== AIM OF THE TASK ==
Start the output with the opening line of the listing below and continue, reproducing each line exactly, up to and including the line that contains "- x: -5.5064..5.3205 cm".

--------

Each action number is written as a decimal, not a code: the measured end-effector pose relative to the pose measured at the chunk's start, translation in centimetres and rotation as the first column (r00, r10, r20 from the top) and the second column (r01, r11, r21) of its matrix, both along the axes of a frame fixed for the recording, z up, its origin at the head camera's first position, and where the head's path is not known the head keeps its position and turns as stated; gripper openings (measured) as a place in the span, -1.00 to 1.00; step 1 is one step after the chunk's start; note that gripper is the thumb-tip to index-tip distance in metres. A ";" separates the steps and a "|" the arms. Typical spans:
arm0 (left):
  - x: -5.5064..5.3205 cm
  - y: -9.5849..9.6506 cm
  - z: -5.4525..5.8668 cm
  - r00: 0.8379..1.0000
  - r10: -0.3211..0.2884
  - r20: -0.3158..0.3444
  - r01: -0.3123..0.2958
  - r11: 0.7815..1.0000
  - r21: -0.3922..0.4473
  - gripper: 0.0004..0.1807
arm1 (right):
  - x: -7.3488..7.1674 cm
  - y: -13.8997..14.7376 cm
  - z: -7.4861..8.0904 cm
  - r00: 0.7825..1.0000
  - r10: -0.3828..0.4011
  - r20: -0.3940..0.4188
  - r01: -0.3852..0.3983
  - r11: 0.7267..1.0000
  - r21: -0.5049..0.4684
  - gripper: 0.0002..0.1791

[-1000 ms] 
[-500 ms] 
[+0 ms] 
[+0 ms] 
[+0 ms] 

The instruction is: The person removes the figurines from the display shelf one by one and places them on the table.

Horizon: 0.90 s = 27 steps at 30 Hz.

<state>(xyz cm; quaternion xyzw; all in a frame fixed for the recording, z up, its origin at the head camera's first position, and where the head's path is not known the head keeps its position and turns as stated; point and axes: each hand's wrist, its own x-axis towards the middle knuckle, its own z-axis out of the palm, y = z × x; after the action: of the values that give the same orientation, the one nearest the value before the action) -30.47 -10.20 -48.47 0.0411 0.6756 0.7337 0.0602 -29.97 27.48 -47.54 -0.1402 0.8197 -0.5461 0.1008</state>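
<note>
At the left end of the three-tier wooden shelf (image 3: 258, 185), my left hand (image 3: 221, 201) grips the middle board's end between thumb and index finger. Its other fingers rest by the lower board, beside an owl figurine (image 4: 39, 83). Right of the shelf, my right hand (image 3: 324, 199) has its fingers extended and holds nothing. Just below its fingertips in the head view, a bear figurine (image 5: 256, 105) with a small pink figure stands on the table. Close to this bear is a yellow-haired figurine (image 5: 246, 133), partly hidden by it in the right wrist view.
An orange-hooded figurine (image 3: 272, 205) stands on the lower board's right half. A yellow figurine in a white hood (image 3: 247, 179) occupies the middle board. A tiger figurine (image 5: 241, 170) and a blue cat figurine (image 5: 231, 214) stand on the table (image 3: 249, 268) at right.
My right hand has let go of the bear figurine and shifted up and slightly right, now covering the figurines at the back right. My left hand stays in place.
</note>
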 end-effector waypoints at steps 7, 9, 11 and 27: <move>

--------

== TASK ANSWER ==
Each action number is written as a decimal, not a code: the measured end-effector pose relative to the pose measured at the chunk's start, translation in centimetres and rotation as the first column (r00, r10, r20 from the top) and the second column (r01, r11, r21) of its matrix, both along the axes of a frame fixed for the recording, z up, its origin at the head camera's first position, and where the head's path is not known the head keeps its position and turns as stated; gripper openings (measured) as a place in the span, -1.00 to 1.00; step 1 is one step after the chunk's start; note that gripper is the thumb-tip to index-tip distance in metres. A ";" separates the steps and a "|" the arms. Typical spans:
arm0 (left):
  - x: -5.5064..5.3205 cm

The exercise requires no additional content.